_Provided material_:
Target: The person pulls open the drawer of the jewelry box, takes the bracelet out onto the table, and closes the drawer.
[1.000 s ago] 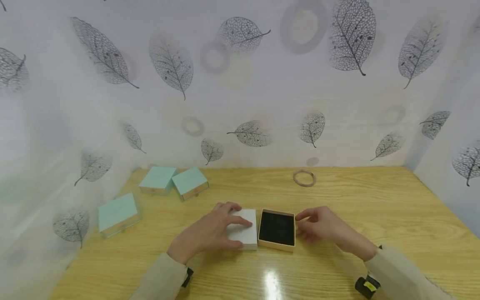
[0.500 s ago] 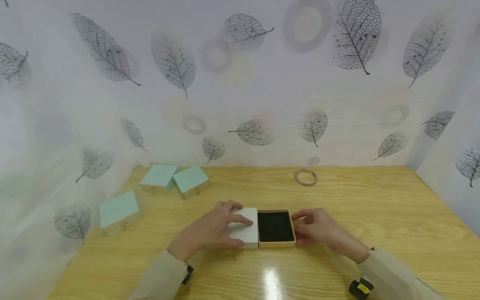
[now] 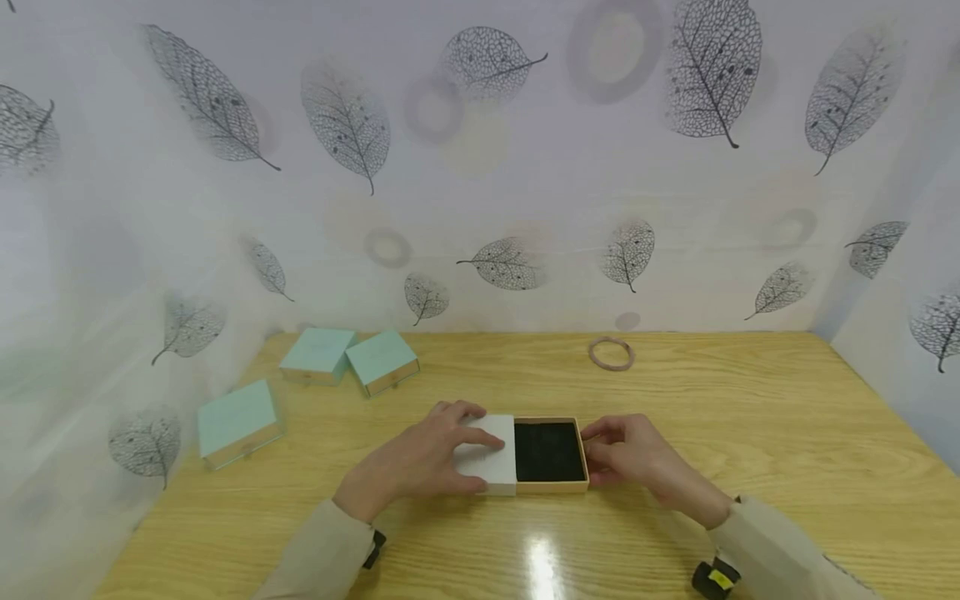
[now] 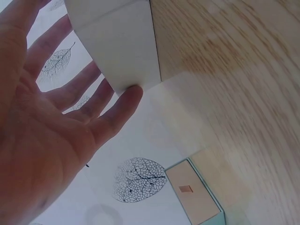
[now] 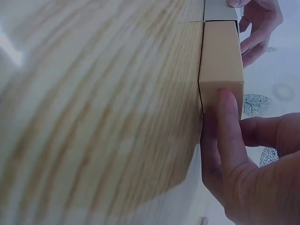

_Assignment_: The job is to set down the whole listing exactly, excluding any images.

_Result for this exercise_:
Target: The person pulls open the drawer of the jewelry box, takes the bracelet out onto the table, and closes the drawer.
[1.000 s ago] 
[0.500 s ago] 
[now] 
[now] 
[now] 

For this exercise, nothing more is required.